Look for "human" in the material below and show each line that contains it.

☆ ☆ ☆ ☆ ☆

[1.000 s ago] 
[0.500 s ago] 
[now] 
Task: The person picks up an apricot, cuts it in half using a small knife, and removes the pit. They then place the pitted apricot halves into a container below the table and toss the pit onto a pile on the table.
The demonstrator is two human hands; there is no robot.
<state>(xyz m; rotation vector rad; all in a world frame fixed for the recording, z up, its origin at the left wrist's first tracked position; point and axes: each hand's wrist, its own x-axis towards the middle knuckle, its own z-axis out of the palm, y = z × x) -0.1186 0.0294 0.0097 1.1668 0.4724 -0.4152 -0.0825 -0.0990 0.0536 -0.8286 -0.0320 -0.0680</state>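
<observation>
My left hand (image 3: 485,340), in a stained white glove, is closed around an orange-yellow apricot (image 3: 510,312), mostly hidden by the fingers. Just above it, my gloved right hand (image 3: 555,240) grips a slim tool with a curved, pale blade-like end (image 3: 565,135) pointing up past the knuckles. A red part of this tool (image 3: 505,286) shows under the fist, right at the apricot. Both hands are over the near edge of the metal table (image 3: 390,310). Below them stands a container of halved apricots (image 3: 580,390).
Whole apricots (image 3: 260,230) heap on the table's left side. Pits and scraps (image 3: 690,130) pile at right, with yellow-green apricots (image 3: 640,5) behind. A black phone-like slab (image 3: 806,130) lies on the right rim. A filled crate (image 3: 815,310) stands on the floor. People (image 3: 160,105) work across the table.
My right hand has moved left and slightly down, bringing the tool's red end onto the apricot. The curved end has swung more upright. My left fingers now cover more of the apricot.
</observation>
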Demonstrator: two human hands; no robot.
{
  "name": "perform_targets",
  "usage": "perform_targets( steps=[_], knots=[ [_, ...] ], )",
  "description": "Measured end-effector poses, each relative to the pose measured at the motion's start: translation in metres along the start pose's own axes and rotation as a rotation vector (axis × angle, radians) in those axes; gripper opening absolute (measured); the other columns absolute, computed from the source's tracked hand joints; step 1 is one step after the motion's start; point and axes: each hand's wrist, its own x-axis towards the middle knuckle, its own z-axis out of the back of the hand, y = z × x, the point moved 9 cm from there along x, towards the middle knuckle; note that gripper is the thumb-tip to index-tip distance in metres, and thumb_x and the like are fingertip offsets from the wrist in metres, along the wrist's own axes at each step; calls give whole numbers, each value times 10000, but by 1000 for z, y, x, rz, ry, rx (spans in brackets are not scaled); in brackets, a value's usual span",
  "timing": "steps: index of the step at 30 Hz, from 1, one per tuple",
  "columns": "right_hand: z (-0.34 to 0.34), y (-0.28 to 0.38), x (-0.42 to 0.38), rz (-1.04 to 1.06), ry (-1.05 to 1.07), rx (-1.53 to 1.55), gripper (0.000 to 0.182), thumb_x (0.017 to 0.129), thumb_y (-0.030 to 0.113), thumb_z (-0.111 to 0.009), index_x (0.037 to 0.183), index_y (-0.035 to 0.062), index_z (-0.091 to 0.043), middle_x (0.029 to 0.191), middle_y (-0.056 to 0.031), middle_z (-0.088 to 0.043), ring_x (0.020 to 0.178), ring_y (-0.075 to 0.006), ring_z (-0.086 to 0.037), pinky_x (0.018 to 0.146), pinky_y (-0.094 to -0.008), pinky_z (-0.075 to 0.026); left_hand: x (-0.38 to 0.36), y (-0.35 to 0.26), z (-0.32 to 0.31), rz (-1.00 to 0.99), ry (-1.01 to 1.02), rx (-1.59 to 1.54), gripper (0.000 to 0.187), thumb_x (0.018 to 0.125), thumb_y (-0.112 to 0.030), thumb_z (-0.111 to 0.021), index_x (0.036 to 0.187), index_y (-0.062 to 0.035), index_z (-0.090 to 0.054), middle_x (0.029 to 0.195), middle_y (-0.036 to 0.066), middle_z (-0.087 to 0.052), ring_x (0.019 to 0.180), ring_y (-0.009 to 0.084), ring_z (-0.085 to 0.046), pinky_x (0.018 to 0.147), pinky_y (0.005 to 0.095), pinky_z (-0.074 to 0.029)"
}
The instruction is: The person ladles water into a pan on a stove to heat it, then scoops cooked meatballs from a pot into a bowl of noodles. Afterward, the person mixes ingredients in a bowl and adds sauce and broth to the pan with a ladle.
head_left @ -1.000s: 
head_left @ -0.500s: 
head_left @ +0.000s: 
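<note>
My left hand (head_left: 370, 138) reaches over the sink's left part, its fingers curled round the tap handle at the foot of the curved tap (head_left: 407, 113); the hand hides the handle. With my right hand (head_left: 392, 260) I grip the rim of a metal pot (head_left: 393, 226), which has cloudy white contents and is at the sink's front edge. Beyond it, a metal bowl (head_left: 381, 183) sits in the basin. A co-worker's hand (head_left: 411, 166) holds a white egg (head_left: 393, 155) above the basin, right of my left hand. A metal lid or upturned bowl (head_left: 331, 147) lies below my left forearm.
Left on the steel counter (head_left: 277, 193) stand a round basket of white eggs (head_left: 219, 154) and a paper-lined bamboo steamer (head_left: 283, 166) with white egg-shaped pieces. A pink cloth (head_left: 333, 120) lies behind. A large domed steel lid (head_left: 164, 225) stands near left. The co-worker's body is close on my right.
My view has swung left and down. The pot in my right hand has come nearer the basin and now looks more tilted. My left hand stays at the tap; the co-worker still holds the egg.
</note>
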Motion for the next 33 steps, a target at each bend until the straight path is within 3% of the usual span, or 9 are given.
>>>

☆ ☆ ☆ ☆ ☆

Task output —
The demonstrator is two human hands; there is no robot.
Demonstrator: two human hands; no robot.

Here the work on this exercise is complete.